Germany Expands Army As NATO Warily Eyes Russia
On Thursday, Dec. 6, the German government announced the formation of a new tank battalion that will be activated by October 2019. The move, which will be accompanied by a concerted effort to upgrade existing tanks and expand military bases, marks the first time in decades that the German Army (Bundeswehr) is slated to expand and comes amid heightened security tensions in the European continent owing to a flare-up in the ongoing conflict between Russia and Ukraine.
Amid the larger geopolitcal confrontation of the Cold War in decades prior and the rearmament of West Germany in the 1950s, the Bundeswehr received ample funding and equipment as the crucial backbone of NATO’s military strategy in event of a war against the Soviet Union-led Warsaw Pact. However, the collapse of the Soviet bloc and the reunification of Germany in 1990 heralded marked cuts in defense spending by Berlin.
In the past decade, as Berlin wrung its wrists over the state of its budget amid the financial crisis and recession on the continent, the Bundeswehr has been the subject of several embarrassing incidents highlighting its underfunded, understaffed, and ill-equipped status. In a simple but stark comparison, the Cold War-era Bundeswehr maintained 70 tank battalions on active duty; today, the Bundeswehr has five barely functional tank battalions.
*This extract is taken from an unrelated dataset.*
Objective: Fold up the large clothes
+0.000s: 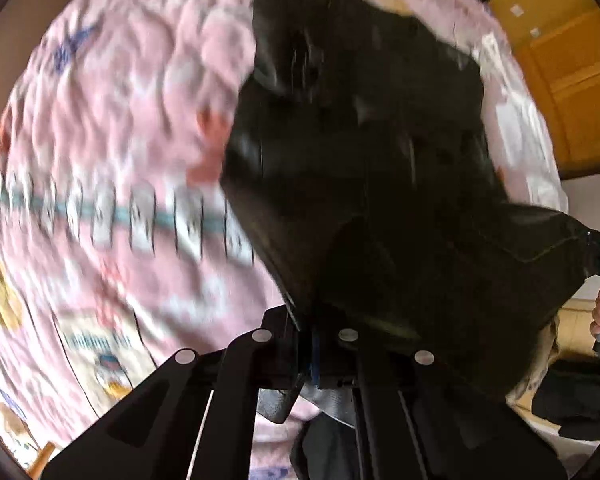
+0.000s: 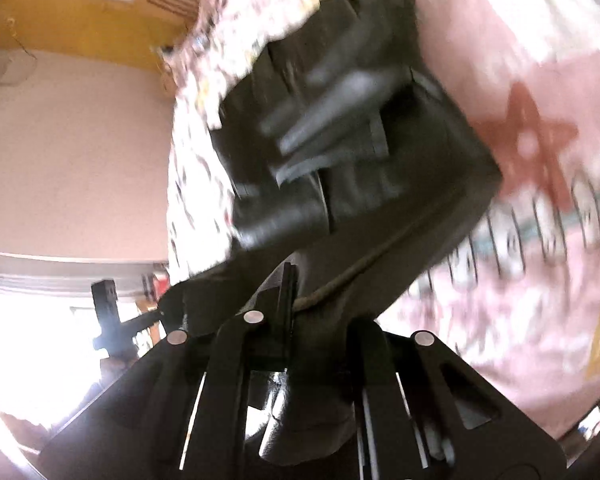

Criticism of Germany’s lackluster defense spending (alongside other fellow NATO allies’ minimal defense spending) came to a head earlier this year, when US President Donald Trump openly threatened to lower US commitments to NATO in Europe. A budget spat among the coalition parties in the German government this past May resulted in guarantees by German Chancellor Angela Merkel and Defense Minister Ursula von der Leyen in July to increase German military spending to 1.5 percent of its gross domestic product by 2024 — still short of the NATO-recommended target of two percent of GDP. Germany’s legislature ultimately approved the enhanced spending (in a record budget for 2019) on Nov. 23.
At a press conference on Dec. 6 in the Munster Training Area, the German defense minister stated that the 363rd Tank Battalion — the German army’s sixth tank battalion — would be officially formed and based at Hardheim military base, just south of Frankfurt, with the first of four companies activated by next October. By 2021, with the formation of another battalion at Hardheim and the transfer of two battalions from bases in Bavaria and Thuringia, the 363rd will be at its full operational strength of 500 men.
Additionally, the German government is investing 20 million euros (22.8 million USD) into updating and expanding facilities at Hardheim while allocating another four billion euros (4.6 billion USD) towards digitization and high-tech cyberwarfare capabilities for the German military, which will be accompanied by an expected expansion of the Bundeswehr to over 200,000 ground troops by 2025.
Germany’s announcement wraps up a busy week of new developments for NATO, especially with regards to its Eastern European members and partners in the face of Russian actions in the Kerch Strait.
Two days of meetings of foreign ministers of NATO member-states, starting on Dec. 4, produced joint statements on a whole host of subjects, most notably expressing deep concern over the security situation in the Black Sea region and calling for Russia to release the detained Ukrainian sailors, declaring Russia to be in violation of the Intermediate-Range Nuclear Forces (INF) Treaty with the fielding of the new 9M729 missile system, and asserting NATO’s full and continued support for partners Ukraine and Georgia — both countries in the Black Sea region bordering Russia that have experienced or continue to experience “continuing aggressive actions” from Moscow.
With regards to the Balkans, another area of intense geopolitcal jockeying between NATO and Russia, NATO foreign ministers also welcomed the developments in the Former Yugoslav Republic of Macedonia towards resolving the longstanding name dispute with Greece and approved Bosnia and Herzegovina’s Membership Action Plan, with the alliance formally inviting Sarajevo to submit an Annual National Program to formally move Bosnia and Herzegovina towards full membership with NATO. However, the alliance called for caution in dealing with the situation in Kosovo, especially with the recent announcement by Pristina committing Kosovo to transforming its internal security force into a regular army.